Nobody really knows the answers, but I guess a strong belief in either side provides the comfort of certainty in an uncertain world. I'll just keep on trying to balance in it.......In the meanwhile though, it is interesting to watch.


----------



## JD3430 (Jan 1, 2012)

Mike120 said:


> Just a few points.....Oil seeps through the ocean floor all the time and some places through the surface (think of Jed Clampett and his musket or the La Brea Tar Pits), what comes out of a typical oil spill/ship wreck is either deep oil or refined oil which is a different composition. Nature is remarkably adaptive and there are a host of microbes that will eventually mobilize/evolve to eat most spilled oil (trash, plastic, etc). The issue is how long it will take and the impacts caused until it is cleaned up. Often the secondary/tertiary impacts are greater, harder to identify, can last longer, and could cause irreparable harm. With an increasing world population, improved living conditions in third-world countries, oil exploration/extraction at the outer limits of technology, the potential for more/larger spills is a serious concern. The costs of getting it out of the ground has also gotten very expensive. Alternative sources of energy are an economic necessity. With more holes in the ground you will have more methane emissions. *Animal and people farts are not that significant,* but increasing populations combined with increased drilling may accumulate to a point where they might legislate butt-plugs for us all. Volcanoes are also a great source but we can't plug them.
> 
> Methane doesn't stay as long in the atmosphere as CO2, but it's initially worse because of how effectively it absorbs heat. In the first 20 years after its release, methane is 84 times more potent than CO2. Too much of either gas will make the planet hotter. Ice records and soil cores show significant swings in the composition of our atmosphere over time, you can hypothesize what similar swings would do today, but no one really knows for sure and anything is possible.
> 
> ...


Am I understanding you correctly when you say animal flatulence is not a big source of methane/C02?

Ive read articles emphatically stating that animal "farts" and moreover burps ARE the BIGGEST source of methane/C02-more than all forms of transportation exhaust.

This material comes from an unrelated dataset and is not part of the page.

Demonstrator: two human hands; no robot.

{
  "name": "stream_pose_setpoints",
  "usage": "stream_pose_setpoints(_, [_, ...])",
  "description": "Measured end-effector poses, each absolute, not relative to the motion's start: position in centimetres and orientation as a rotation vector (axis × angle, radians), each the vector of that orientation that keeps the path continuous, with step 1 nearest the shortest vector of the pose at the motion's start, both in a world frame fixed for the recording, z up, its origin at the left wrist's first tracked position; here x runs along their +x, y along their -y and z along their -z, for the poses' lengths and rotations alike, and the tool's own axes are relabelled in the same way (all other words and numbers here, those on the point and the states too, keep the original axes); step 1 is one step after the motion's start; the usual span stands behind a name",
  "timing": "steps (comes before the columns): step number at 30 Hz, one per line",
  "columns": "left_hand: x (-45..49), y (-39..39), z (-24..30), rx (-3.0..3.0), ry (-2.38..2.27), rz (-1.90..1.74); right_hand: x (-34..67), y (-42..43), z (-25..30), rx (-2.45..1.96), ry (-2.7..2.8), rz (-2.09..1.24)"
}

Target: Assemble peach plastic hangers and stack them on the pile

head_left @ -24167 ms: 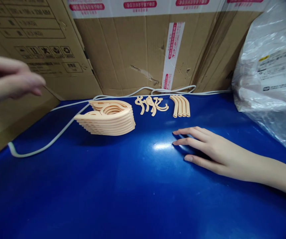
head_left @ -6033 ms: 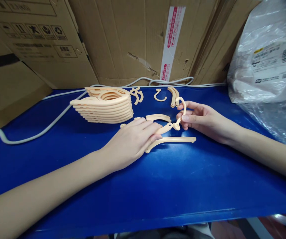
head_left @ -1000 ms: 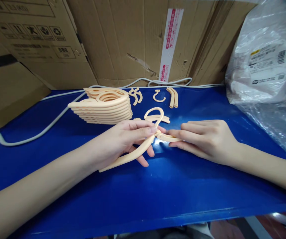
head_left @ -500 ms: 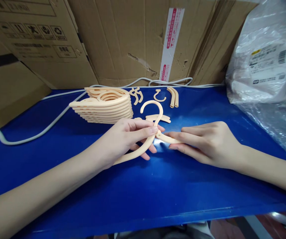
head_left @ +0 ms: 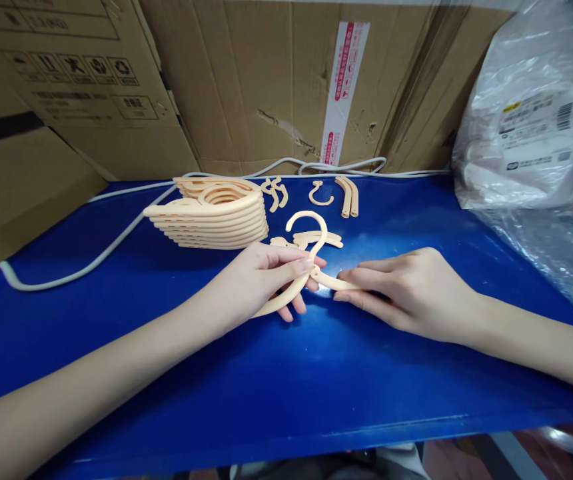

http://www.todayifoundout.com/index.php/2014/04/cow-farts-really-significantly-contribute-global-warming/

http://www.independent.co.uk/environment/climate-change/cow-emissions-more-damaging-to-planet-than-co2-from-cars-427843.html

Maybe I'm misunderstanding you?


----------



## deadmoose (Oct 30, 2011)

Legislation is much worse for everyone than an oil spill, methane emissions, or even a nuke...
http://www.angelfire.com/ca4/yourturf2/HiroshimaandDetroit.htm


----------



## JD3430 (Jan 1, 2012)

I'll tell you what destroyed Detroit:

Liberals and their failed policies in charge of the city for the last 50 years. 
And same goes for many other liberal democrat controlled cities in the US.


----------



## JD3430 (Jan 1, 2012)

somedevildawg said:


> His audience is the biggest out there for far right wing conservatives, he's also a liar......
> Not referring to oil used, it's oil spilled......
> Why else would someone compare the spill to a drop of oil in a bathtub? To make themselves look good or to make someone else look bad (like blaming Obama). I'll tell ya why....ratings
> If his audience is the "biggest out there" you need to be listening to another source.....or better yet, swear em all off........make up your own mind. You don't need anyone to tell you that an open tap flooding the Gulf of Mexico with crude oil is the same as a drop of oil in a bathtub, that's absolute absurdity.....


For the record: I said oil spilled, too. 
I have never detected Rush telling lies, although I'm sure he has.
Sort of pales in comparison to outer own president who has lied to us almost pathologically for the last 7-8 ywars. 
I think you need to put it in the perspective of risk/reward. We can take risks of spills and drill for oil on land or at sea so we can all benefit from the reward of availability of cheap plentiful domestic fuels.
OR we can let our oil supplies be derived from oil obtained from off shore sources in many times unstable, war torn countries with questionable governments. Maybe they can have oil related accidents, too. It still goes into the the worlds water supply.
Oil is the lifeblood of a free world. The price of freedom isn't free.


----------



## endrow (Dec 15, 2011)

I will put up a little sign at the end of the Freestall barn where the cows go up to the milking parlor.It will read" Effective immediately no more farting or burping on this farm thank you in advance for your cooperation!"


----------



## JD3430 (Jan 1, 2012)

Its the upcoming "war on farming" that's coming.
The war on industry was a raging success for them-theres no manufacturing left. Next was the war on republicans-taht brought us Obama and the liberal executive branch we now have.
Agriculture, red meat, "******* farmers", tractors, trucks, etc. is NEXT.
You might be safe in rural areas, but I'm telling you that liberals are coming out in droves against anything that visually offends them- be it a pig/COW farm, lighted parking lot, tree clearing, diesel transportation & work equipment, drilling for OIL they want to REGULATE it out of profitability and out of the country.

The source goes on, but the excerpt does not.